START MATERIAL SHOWN
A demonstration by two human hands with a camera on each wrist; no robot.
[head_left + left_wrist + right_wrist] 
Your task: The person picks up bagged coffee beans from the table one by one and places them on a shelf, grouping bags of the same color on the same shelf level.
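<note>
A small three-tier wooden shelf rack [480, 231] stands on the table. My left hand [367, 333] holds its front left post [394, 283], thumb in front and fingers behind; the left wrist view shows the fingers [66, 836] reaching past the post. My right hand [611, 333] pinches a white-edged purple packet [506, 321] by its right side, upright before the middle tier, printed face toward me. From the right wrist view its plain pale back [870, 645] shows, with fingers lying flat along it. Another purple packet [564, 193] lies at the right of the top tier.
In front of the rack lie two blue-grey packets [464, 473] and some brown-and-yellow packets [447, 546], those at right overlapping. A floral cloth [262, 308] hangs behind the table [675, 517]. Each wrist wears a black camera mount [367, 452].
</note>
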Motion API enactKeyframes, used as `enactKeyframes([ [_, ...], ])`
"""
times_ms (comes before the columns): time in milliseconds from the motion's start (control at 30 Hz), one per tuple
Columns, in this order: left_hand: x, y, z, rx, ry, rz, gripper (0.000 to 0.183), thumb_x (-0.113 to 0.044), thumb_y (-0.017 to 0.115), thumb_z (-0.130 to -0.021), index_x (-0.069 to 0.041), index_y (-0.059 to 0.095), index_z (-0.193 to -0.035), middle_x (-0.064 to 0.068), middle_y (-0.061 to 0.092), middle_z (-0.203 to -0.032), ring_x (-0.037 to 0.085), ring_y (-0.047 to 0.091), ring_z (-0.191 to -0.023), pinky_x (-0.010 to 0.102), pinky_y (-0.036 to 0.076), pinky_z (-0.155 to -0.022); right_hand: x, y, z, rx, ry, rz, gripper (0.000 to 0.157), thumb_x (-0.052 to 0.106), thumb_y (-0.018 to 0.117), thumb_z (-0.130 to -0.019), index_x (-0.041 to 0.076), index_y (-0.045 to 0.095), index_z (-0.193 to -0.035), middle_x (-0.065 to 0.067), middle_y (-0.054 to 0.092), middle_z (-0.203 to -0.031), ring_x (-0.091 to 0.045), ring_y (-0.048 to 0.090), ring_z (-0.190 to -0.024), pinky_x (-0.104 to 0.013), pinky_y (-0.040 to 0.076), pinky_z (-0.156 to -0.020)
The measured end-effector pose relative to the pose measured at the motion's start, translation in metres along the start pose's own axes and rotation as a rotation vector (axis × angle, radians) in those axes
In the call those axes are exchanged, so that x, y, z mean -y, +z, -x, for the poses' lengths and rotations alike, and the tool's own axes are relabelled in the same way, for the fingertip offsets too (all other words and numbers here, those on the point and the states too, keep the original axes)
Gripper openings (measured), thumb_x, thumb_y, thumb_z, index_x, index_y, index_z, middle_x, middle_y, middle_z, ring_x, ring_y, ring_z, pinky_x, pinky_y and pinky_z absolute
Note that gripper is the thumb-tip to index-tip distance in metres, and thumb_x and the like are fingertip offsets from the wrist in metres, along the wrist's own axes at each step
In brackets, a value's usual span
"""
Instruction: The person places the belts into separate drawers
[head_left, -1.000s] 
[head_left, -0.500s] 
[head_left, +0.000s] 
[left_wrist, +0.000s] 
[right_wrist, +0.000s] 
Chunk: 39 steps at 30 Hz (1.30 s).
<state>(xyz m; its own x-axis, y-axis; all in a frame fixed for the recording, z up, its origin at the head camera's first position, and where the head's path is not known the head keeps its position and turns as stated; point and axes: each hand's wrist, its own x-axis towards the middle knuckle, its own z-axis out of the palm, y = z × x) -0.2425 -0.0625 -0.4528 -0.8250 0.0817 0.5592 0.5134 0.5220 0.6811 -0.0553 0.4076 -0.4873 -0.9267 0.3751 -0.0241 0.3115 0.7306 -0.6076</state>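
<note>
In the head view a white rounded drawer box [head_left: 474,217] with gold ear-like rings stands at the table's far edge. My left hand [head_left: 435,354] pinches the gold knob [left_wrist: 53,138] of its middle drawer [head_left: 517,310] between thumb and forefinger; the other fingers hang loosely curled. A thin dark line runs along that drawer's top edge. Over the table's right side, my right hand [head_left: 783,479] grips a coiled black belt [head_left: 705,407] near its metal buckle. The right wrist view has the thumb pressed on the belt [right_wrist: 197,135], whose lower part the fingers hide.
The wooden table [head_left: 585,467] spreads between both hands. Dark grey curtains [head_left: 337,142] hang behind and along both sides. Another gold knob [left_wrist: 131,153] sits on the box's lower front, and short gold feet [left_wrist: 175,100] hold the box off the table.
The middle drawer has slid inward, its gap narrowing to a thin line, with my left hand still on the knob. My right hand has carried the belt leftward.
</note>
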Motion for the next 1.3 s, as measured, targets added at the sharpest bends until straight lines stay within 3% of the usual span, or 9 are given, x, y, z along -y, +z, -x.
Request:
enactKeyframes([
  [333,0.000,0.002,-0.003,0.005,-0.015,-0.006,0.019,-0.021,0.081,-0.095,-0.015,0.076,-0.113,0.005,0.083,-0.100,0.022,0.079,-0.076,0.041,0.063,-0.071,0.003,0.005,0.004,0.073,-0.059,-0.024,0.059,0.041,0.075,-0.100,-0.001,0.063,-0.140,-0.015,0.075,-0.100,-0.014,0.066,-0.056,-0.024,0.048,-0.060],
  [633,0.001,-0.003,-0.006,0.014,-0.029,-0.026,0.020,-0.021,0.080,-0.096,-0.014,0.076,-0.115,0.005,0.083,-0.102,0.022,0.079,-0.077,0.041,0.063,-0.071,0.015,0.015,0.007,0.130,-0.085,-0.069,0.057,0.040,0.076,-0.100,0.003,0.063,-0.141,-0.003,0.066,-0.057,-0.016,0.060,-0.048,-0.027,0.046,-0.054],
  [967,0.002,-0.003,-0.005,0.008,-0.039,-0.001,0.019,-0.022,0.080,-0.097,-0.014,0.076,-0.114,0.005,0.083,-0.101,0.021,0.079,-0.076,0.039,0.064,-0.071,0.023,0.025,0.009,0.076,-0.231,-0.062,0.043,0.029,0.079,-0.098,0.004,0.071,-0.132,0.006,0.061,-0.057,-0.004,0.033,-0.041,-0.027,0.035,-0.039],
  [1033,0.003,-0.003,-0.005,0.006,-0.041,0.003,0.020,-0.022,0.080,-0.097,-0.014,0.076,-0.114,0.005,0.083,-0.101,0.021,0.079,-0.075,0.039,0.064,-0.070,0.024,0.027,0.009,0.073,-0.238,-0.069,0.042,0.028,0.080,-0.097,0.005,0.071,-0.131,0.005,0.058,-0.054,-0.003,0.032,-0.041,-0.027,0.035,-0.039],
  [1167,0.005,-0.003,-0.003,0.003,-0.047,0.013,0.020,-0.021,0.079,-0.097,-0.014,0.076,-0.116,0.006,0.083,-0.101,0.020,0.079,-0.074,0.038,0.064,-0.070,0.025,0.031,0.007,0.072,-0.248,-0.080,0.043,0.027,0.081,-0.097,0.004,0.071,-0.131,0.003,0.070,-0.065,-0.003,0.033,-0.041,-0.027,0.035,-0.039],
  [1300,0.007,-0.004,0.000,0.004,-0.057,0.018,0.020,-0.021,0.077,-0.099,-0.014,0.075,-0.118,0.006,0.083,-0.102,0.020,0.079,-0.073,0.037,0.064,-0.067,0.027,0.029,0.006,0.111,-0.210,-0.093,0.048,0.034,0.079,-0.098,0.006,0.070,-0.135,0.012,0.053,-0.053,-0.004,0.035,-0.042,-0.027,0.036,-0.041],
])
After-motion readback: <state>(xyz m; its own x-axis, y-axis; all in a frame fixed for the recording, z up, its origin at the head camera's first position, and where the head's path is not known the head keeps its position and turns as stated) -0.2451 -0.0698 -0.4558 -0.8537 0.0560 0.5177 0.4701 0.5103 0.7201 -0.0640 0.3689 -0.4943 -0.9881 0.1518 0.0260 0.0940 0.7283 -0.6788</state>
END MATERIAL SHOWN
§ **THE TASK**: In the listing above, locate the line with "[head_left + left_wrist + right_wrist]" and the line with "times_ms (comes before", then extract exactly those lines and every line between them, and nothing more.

§ **YOUR RESPONSE**:
[head_left + left_wrist + right_wrist] 
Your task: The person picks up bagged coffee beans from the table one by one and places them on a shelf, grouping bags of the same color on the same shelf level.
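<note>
A small three-tier wooden shelf rack [480, 231] stands on the table. My left hand [367, 333] holds its front left post [394, 283], thumb in front and fingers behind; the left wrist view shows the fingers [66, 836] reaching past the post. My right hand [611, 333] pinches a white-edged purple packet [506, 321] by its right side, upright before the middle tier, printed face toward me. From the right wrist view its plain pale back [870, 645] shows, with fingers lying flat along it. Another purple packet [564, 193] lies at the right of the top tier.
In front of the rack lie two blue-grey packets [464, 473] and some brown-and-yellow packets [447, 546], those at right overlapping. A floral cloth [262, 308] hangs behind the table [675, 517]. Each wrist wears a black camera mount [367, 452].
</note>
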Motion API enactKeyframes, used as `enactKeyframes([ [_, ...], ])`
"""
times_ms (comes before the columns): time in milliseconds from the motion's start (control at 30 Hz), one per tuple

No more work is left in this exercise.